Explainable Zero-Shot Topic Extraction

Related tags

Deep LearningZeSTE
Overview

Zero-Shot Topic Extraction with Common-Sense Knowledge Graph

This repository contains the code for reproducing the results reported in the paper "Explainable Zero-Shot Topic Extraction with Common-Sense Knowledge Graph" (pdf) at the LDK 2021 Conference.

A user-friendly demo is available at: http://zeste.tools.eurecom.fr/

ZeSTE

Based on ConceptNet's common sense knowledge graph and embeddings, ZeSTE generates explainable predictions for a document topical category (e.g. politics, sports, video_games ..) without reliance on training data. The following is a high-level illustration of the approach:

API

ZeSTE can also be accessed via a RESTful API for easy deployment and use.
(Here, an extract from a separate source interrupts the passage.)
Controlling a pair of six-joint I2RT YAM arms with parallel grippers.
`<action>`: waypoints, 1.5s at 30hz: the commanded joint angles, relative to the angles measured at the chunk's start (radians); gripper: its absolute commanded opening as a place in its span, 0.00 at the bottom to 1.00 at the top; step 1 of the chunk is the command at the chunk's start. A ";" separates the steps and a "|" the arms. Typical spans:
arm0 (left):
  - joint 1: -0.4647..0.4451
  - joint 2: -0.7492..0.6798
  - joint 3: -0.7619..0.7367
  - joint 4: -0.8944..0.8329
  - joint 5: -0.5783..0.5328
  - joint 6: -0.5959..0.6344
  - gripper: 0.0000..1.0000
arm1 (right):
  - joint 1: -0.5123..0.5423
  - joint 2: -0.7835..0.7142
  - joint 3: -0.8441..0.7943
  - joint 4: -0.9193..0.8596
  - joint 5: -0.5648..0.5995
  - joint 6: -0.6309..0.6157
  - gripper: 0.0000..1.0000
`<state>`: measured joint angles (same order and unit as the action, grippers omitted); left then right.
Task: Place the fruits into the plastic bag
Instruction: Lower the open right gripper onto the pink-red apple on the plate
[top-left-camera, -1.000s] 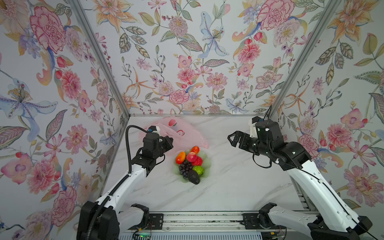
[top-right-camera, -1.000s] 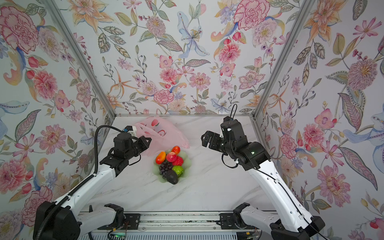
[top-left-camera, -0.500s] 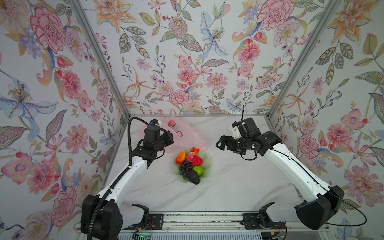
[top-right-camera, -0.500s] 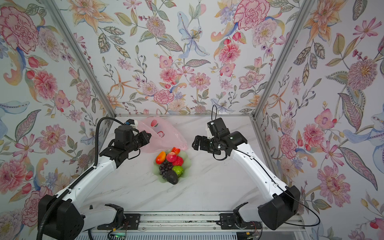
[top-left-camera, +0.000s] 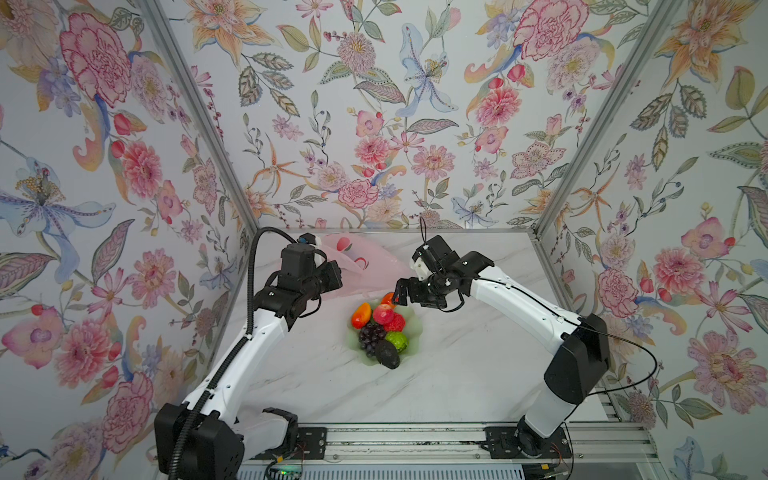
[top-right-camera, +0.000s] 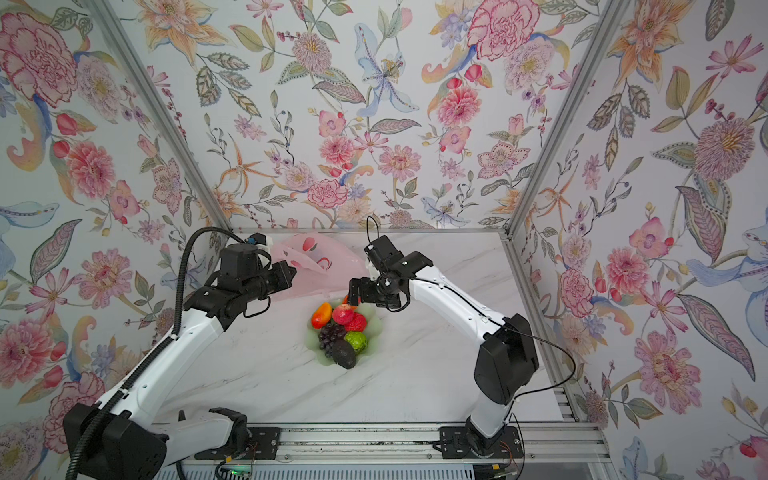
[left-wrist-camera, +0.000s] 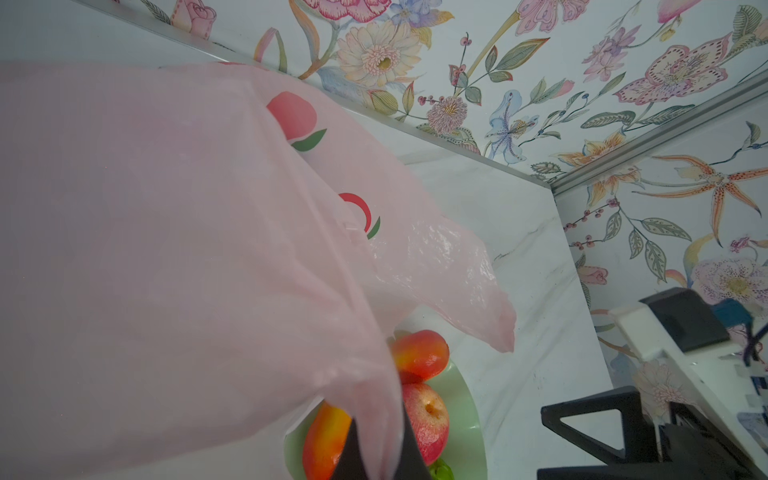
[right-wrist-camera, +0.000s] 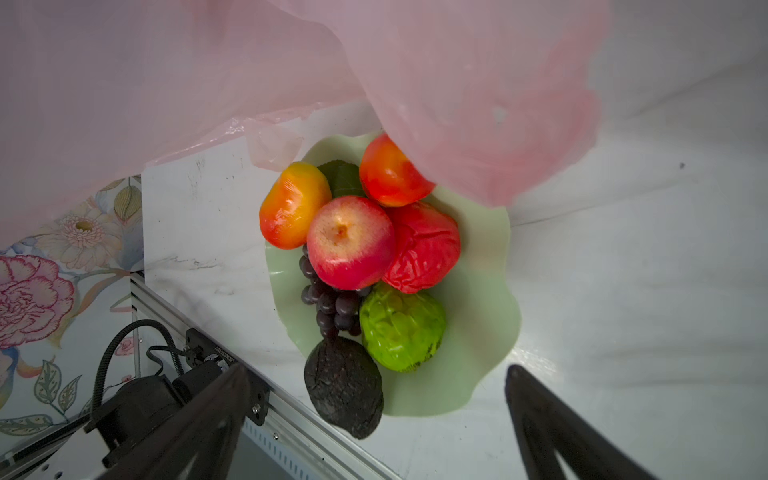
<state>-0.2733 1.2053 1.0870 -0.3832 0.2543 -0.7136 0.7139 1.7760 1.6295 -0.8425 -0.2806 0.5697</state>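
The fruits lie heaped on a pale green dish (top-left-camera: 417, 328) mid-table: two orange-red mangoes (right-wrist-camera: 293, 205), a peach (right-wrist-camera: 351, 243), a strawberry (right-wrist-camera: 426, 247), grapes (right-wrist-camera: 332, 307), a bumpy green fruit (right-wrist-camera: 401, 328) and a dark avocado (right-wrist-camera: 345, 390). The pink plastic bag (top-left-camera: 368, 264) hangs behind the dish, its film draped over the far mango (right-wrist-camera: 388, 174). My left gripper (top-left-camera: 336, 276) is shut on the plastic bag's edge (left-wrist-camera: 376, 453) and holds it off the table. My right gripper (top-left-camera: 401, 295) hovers open over the dish's far rim, nothing between its fingers (right-wrist-camera: 232, 386).
Floral walls close in the marble table (top-left-camera: 478, 365) on the left, back and right. An aluminium rail (top-left-camera: 415, 440) with both arm bases runs along the front edge. The bag (top-right-camera: 320, 259) fills the back left corner.
My right arm has swung left from the right side to the dish's far edge, gripper still open. My left gripper has carried the bag slightly up and back.
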 joint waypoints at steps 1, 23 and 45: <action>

For further information, please refer to the documentation: https://zeste.tools.eurecom.fr/doc

Dependencies

Before running any code in this repo, please install the following dependencies:

  • numpy
  • pandas
  • matplotlib
  • nltk
  • sklearn
  • tqdm
  • gensim

Code Overview

This repo is organized as follows:

  • generate_cache.py: this script processes the raw ConceptNet dump to produce cached files for each node in ConceptNet to accelerate the label neighborhood generation. It also transforms ConceptNet Numberbatch text file into a Gensim word embedding that we pickle for quick loading.
  • zeste.py: this is the main script for evaluation. It takes as argument the dataset to process as well as model configuration parameters such as neighborhood depth (see below). The results (classification report, confusion matrix, and classification metrics) are persisted into text files.
  • util.py: contains the functions that are used in zeste.py
  • label_mappings: contains the tab-separated mappings for the studied datasets.

Reproducing Results

1. Downloads

The two following files need to be downloaded to bypass the use of ConceptNet's web API: the dump of ConceptNet triplets, and the ConceptNet Numberbatch pre-computed word embeddings. You can download them from ConceptNet's and Numberbatch's repos, respectively.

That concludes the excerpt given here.